• ABOUT THIS EXERCISE: Only the lines from the one with "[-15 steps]" through the final line below belong in the answer, copied exactly and without pictures.

• DATA PROVIDED:
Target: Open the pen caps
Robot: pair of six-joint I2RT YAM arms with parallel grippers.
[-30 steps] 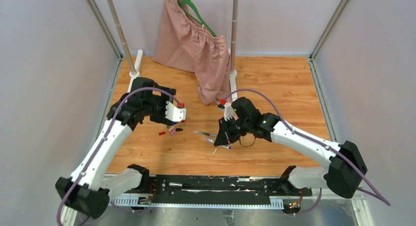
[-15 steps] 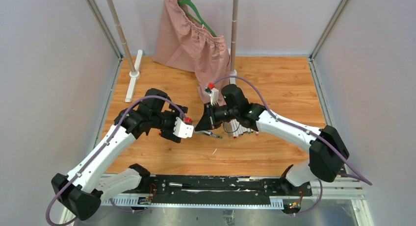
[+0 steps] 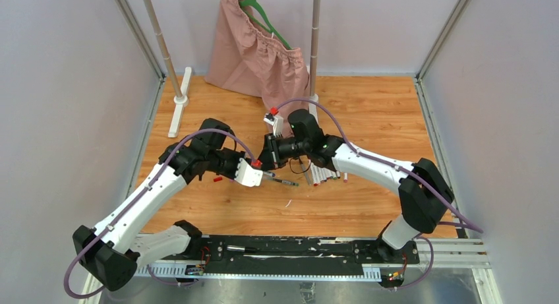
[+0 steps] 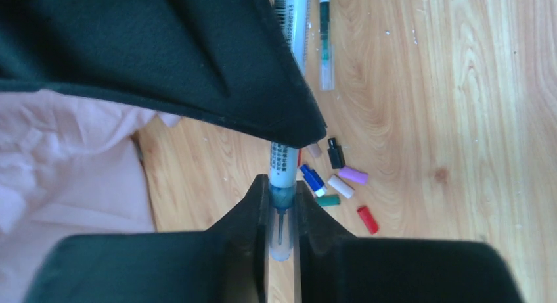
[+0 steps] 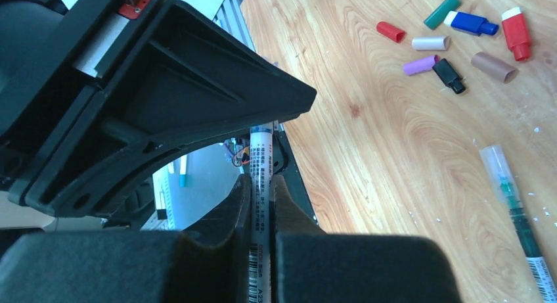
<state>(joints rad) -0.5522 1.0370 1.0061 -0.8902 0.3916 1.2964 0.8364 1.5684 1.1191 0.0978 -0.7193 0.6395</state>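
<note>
Top external view: your left gripper [image 3: 256, 175] and right gripper [image 3: 267, 160] meet tip to tip above the middle of the wooden table [image 3: 382, 113]. Behind them a pale pink cloth [image 3: 254, 53] hangs from a green plastic hanger [image 3: 264, 17]. Just right of the grippers, a row of white pens [image 3: 323, 174] lies on the wood.

Left wrist view: your left gripper [image 4: 281, 198] is clenched on the clear plastic cap [image 4: 281, 245] at the end of a thin white plastic pen [image 4: 283, 168]. The needle tip shows inside the cap. The barrel runs straight ahead to the black finger of the other arm. To the right, on the table, lies a cluster of small loose plastic caps [image 4: 353, 175] in blue, white, purple, black, green and red.

Right wrist view: your right gripper [image 5: 261, 185] is clamped on the same pen's printed white barrel. At upper right the loose caps lie close together. At lower right lies a capped green-ink pen [image 5: 515, 211].
</note>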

• SOLUTION TO THIS PROBLEM:
[-15 steps] 
[+0 steps] 
[+0 steps] 
[+0 steps] 
<state>(joints rad) -0.5522 1.0370 1.0061 -0.8902 0.3916 1.2964 0.8364 1.5684 1.1191 0.0978 -0.7193 0.6395</state>
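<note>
Top external view: your left gripper [image 3: 256, 175] and right gripper [image 3: 267, 160] meet tip to tip above the middle of the wooden table [image 3: 382, 113]. Behind them a pale pink cloth [image 3: 254, 53] hangs from a green plastic hanger [image 3: 264, 17]. Just right of the grippers, a row of white pens [image 3: 323, 174] lies on the wood.

Left wrist view: your left gripper [image 4: 281, 198] is clenched on the clear plastic cap [image 4: 281, 245] at the end of a thin white plastic pen [image 4: 283, 168]. The needle tip shows inside the cap. The barrel runs straight ahead to the black finger of the other arm. To the right, on the table, lies a cluster of small loose plastic caps [image 4: 353, 175] in blue, white, purple, black, green and red.

Right wrist view: your right gripper [image 5: 261, 185] is clamped on the same pen's printed white barrel. At upper right the loose caps lie close together. At lower right lies a capped green-ink pen [image 5: 515, 211].
</note>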

No more output will be produced.